The Regulations set out the minimum age for seafarers as sixteen years old while only those ages eighteen or above can work at night [5]. The Member States have rights to determine seafarers’ hours of work and hours of rest. However, these should not be less favourable than the prescribed standard – eight hours a day with one day rest a week and a rest on public holidays [6]. For young seafarers under the age of eighteen, their working hours should not be more than eight hours a day, with fifteen-minute rests every each two hours of continuous work [7]. The Convention also imposes that the Member States should ensure appropriate accommodations and recreational facilities on board ships flying their flags. At a minimum, for recreational facilities, there should be spaces for reading, writing, and games.

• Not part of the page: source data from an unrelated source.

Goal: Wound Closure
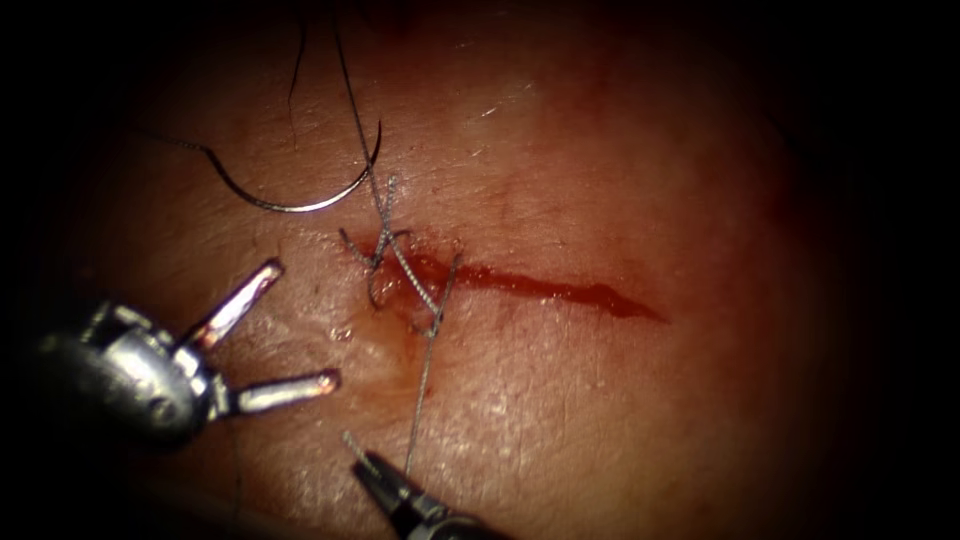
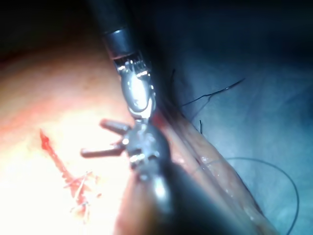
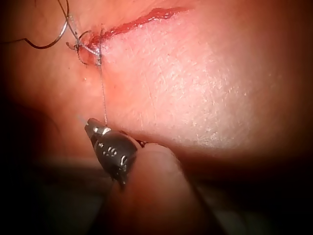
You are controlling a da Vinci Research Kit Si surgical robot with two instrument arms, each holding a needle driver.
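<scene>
The cut (image 1: 560,288) runs rightward across the tissue (image 1: 600,420) with red fluid in it. At its left end sits a knot of thread loops (image 1: 385,250). The curved needle (image 1: 290,208) lies loose on the tissue, up and left of the knot, held by neither tool. My left tool (image 1: 302,324) is left of the cut, its jaws spread wide and holding nothing. My right tool (image 1: 368,468) is below the knot, shut on the thread (image 1: 420,390) that runs taut up to the stitch. In the right wrist view the right tool (image 3: 93,126) grips that thread (image 3: 103,93) below the cut (image 3: 142,19).
A long strand of thread (image 1: 350,100) leads from the knot up out of view. The left wrist view has the open left tool (image 2: 93,138) beside the cut (image 2: 54,156), and loose thread (image 2: 274,161) lies on the blue drape beyond the tissue's edge.
</scene>
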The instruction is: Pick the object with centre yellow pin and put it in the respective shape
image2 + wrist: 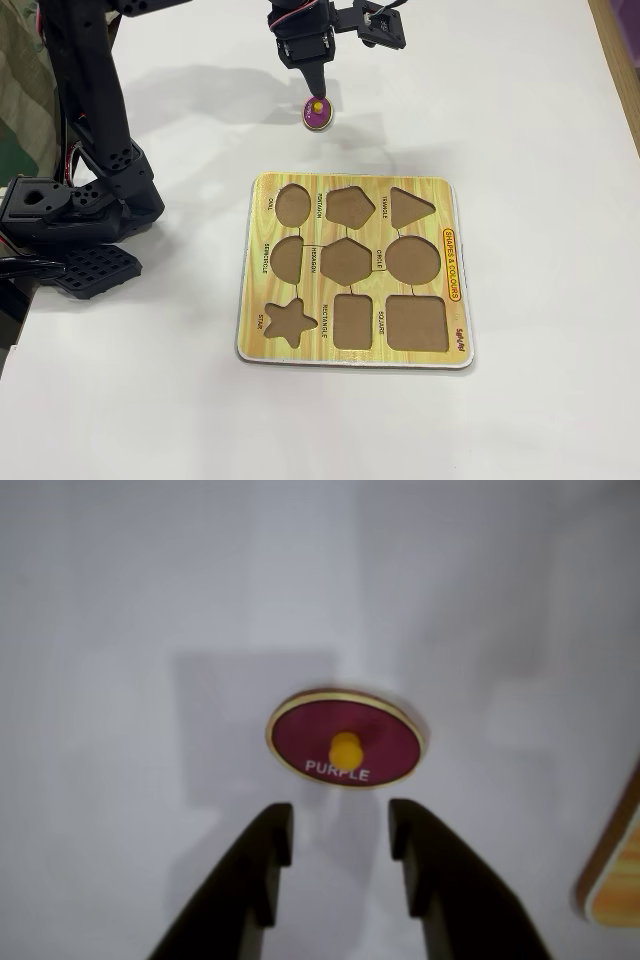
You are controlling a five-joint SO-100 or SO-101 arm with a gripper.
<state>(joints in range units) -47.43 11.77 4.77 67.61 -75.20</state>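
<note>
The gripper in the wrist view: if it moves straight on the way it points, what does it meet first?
Probably the purple disc with the yellow pin. It lies just ahead of the open gripper, roughly centred between the fingers, nothing between them.

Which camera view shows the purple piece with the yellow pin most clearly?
The wrist view: the purple piece fills the middle, so its yellow pin and the word PURPLE are readable, just beyond the open fingers. In the fixed view it is only a small purple spot under the gripper.
</note>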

Other facilities such as television, bars on board, internet and e-mail accesses at the reasonable charge are optional [8]. Seafarers should be provided with food and drinks in reasonable quality and quantity free of charge and the Member States should also inspect in order to ‘collect up-to-date information on nutrition and on methods of purchasing, storing, preserving, cooking and serving food, with special reference to the requirements of catering on board a ship’ [9]. The Convention also imposes size of seafarers’ sleeping rooms on board ships [10]. Seafarers should only be engaged upon a fair employment agreement whereby seafarers have a chance to review and have access to appropriate advice before signing the agreement [11]. Under the Convention, the Member States shall ensure ships flying their flags, with five hundreds gross tonnage or over, carry the ‘Maritime labour certificate’ certifying seafarers’ living and working conditions and also the ‘declaration of the maritime labour compliance’ stating national requirements for seafarers’ working and living conditions and stipulated measures adopted by shipowners to ensure compliance with such requirements [12]. The Convention rests much power to enforce and ensure compliance with this Convention upon each Flag State. The difficulty may arise in the sense that each Flag State may adopt different standards in their inspections. Nevertheless, with detailed standards and guidelines, this Convention should have an impact of enhancing seafarers’ morale and professionalism as well as re-enforcing shipowners’ duties as reasonable employers.